原本這帳子之中還有些澀澀冷意,可是因為多了他,忽然間暖意融融,從薄涼的秋冬重新又轉到了炎熱的春夏。

東淑是不想接近他的,但是她沒有任何反駁的機會,至於抗拒更是無從說起。

在他的懷抱中,她有種會隨時窒息或者給揉碎的擔心。

因為剛剛的動作,李持酒中衣的襟子敞開了一些,稍微顯出一點健碩的胸肌。

東淑眨眨眼,突然想撥開他的衣裳,看看裡頭的傷是怎麼樣了。

但是這念頭不過是一閃而過,畢竟她自詡膽小如鼠,實在沒有直視那些傷的勇氣。

雖然不動手,男子軀體的溫度跟他身上那獨特的氣息侵襲而來。

東淑試圖屏住呼吸,可只一會兒便全盤投降,呼吸反而變本加厲的急促,反而弄的她自個兒很窘迫。

幸而他並沒察覺,安靜的像是已經睡著了。

這個念頭讓東淑略覺放鬆,她的臉就貼在李持酒的胸前,而他強健有力的心跳聲,每一聲都清晰的落在她耳中,逐漸把帳子外的水聲都壓了下去。

這般情形,東淑忽然想到蔣捷的那首《虞美人》。

前兩句是“少年聽雨歌樓上,紅燭昏羅帳”,除了不是在閣樓,倒是跟現在有些情景相似。

她心中胡亂這樣想著,煎熬之中,倒也糊里糊塗的睡著了。

次日醒來後,李持酒已經去了。

甘棠倒是頗為快活,捲簾子的時候笑道:“昨兒晚上還叫我關院門呢,若真的關了可怎麼說?叫侯爺睡到哪裡去?得虧我聰明!”

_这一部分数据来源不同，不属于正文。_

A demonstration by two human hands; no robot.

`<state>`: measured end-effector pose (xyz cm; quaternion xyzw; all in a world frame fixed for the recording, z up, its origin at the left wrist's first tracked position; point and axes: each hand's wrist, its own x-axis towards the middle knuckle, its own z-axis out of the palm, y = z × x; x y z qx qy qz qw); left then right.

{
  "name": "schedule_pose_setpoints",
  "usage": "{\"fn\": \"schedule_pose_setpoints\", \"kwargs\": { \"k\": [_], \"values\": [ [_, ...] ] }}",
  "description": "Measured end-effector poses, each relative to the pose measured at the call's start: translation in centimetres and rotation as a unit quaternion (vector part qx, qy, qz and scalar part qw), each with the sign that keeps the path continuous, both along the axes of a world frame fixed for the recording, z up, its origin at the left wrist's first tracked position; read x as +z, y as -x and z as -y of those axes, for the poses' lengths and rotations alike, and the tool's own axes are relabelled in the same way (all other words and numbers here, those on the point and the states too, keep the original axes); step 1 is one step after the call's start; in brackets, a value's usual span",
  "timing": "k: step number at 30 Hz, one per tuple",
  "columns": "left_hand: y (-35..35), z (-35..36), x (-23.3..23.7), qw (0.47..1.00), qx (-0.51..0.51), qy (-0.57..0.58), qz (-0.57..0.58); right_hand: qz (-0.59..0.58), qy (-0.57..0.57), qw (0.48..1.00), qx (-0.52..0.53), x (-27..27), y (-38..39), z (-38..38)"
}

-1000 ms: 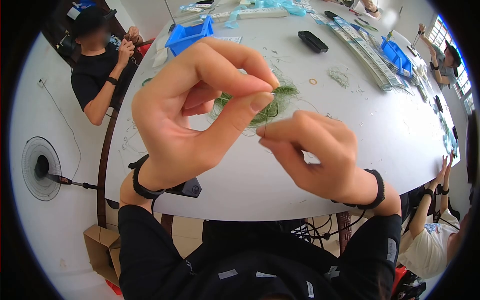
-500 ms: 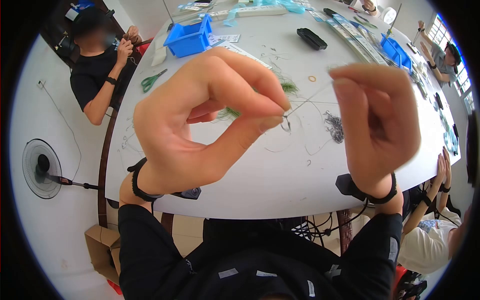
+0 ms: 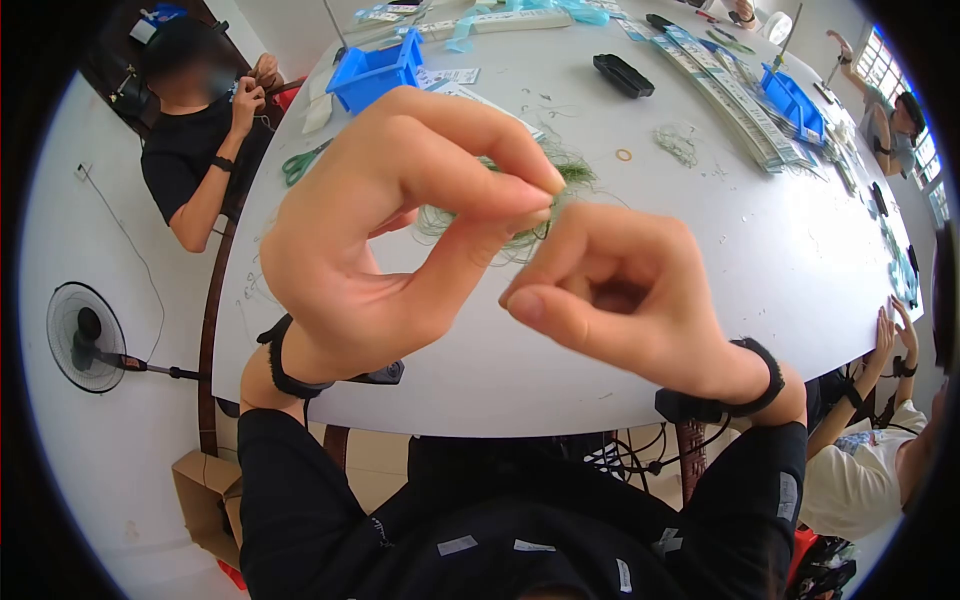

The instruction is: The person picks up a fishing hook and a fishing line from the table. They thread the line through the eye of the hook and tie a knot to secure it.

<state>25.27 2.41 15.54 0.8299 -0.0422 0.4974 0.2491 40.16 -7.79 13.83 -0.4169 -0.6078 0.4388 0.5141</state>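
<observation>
Fingertips brought back together just in front of the green thread tangle (image 3: 575, 175).
Head view: the left hand (image 3: 400, 240) is kept pinched shut, thumb against forefinger, in front of the tangle; what is held there is too fine to be made out. The right hand (image 3: 620, 300), raised out to the side half a second ago, has been returned beside that pinch, curled nearly closed, its hold not discernible. The taut strand seen then is no longer shown. A blue bin (image 3: 380, 70) and scissors (image 3: 305, 160) lie beyond the tangle.

Bright daylight, perhaps from window (image 3: 900, 75); fisheye bending, dark vignette at edges.
</observation>
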Motion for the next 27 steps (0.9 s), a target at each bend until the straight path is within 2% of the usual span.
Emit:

東淑坐在帳子裡,卻仍是魂不守舍呆若木雞的樣子,因為她想起昨晚上鎮遠侯跟自己說的那些話。

直到現在,還覺著那只是自己做的夢,太不真切了。

怎麼可能?那個人會對自己說那些?!

她羞愧地抬手抱著頭:可如果是她的夢而已,那也太羞恥了吧,她為什麼會做鎮遠侯跟自己告白的夢?而且一句句深情如海,深情裡還多一點點肉麻,簡直像是發了花痴才會幻想出來的。

東淑揉了揉頭:“我頭疼。”

甘棠忙道:“是不是昨兒受了寒?”

“不不是。”東淑否認。

什麼受寒,昨兒晚上給他抱著,就像是給一個巨大的火爐抱住了,她幾乎熱到出汗了,還受寒呢,中暑還差不多。

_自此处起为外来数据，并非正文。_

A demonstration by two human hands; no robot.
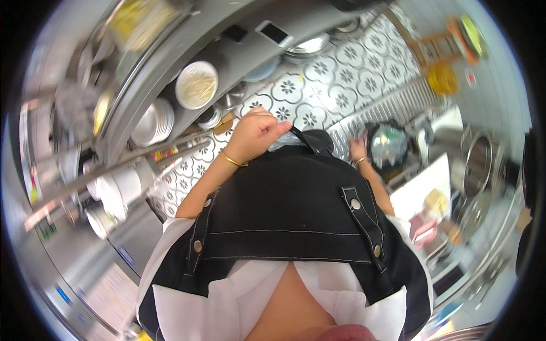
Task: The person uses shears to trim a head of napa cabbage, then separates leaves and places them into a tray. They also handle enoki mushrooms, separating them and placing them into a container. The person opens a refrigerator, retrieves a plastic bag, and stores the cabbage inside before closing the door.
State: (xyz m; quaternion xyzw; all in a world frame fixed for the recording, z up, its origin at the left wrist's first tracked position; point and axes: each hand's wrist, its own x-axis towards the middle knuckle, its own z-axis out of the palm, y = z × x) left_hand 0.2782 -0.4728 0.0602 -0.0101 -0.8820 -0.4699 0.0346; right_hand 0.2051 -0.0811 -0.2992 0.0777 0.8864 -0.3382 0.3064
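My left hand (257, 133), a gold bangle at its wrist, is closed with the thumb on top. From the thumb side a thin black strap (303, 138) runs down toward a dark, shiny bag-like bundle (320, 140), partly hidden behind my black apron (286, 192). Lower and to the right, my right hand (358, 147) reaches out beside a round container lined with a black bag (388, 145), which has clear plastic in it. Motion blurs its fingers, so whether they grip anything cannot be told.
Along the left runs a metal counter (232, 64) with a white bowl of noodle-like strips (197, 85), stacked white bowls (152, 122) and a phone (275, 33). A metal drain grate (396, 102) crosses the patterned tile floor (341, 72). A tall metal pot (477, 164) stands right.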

定了定神,把腦子裡那些亂七八糟的情話扔在一邊兒,東淑含糊問:“侯爺呢?”

甘棠道:“一早兒就出門去了。”

才伺候她起身洗漱了,蘇夫人那邊派了丫頭過來傳她。

來到上房,入內行禮,蘇夫人打量她道:“你的氣色……像是好多了?可見昨兒晚上休息的不錯?”

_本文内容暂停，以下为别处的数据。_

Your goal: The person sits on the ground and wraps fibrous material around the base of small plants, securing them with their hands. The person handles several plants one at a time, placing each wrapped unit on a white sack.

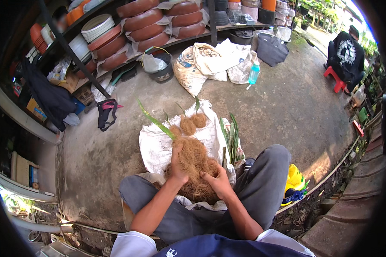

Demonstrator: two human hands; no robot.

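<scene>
My left hand [179,167] holds a clump of brown coconut fibre [191,152], from whose top a long green leaf [156,121] sticks out to the upper left. The fingers of my right hand [217,180] grip the fibre at its lower right side. More loose fibre [197,191] lies in a heap between my legs, below both hands. Beyond them, on a white woven sack [151,144], sit several fibre-wrapped balls [188,125] with small green leaves. Long dark green leaves [233,138] stand in another bag to the right of the sack.
Filled sacks [188,72], a black bucket [160,69] and a turquoise bottle [254,74] stand across the concrete floor. Shelves hold stacked brown pots [148,30]. A yellow container [296,178] is beside my right knee. Another person [345,54] sits on a red stool [335,78] at upper right.
</scene>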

這些日子東淑有意裝弱,但凡有大夫來診脈,因為得隔著簾子,她就故意的掐著自己手臂上的脈,弄的脈息怪異而虛浮,那些大夫們見脈象詭異,又知道這少奶奶自有弱症,便也胡亂的“對症下藥”,開些藥方子罷了。

至於她的臉色,因為有時候會敷點兒黃粉,所以看著氣色不佳,今兒卻並沒有敷。

蘇夫人話裡帶刺的,東淑卻假裝沒聽出來,反而泰然自若含笑答道:“多謝太太關懷。今兒早上醒來,也不知怎麼,就覺著好多了。”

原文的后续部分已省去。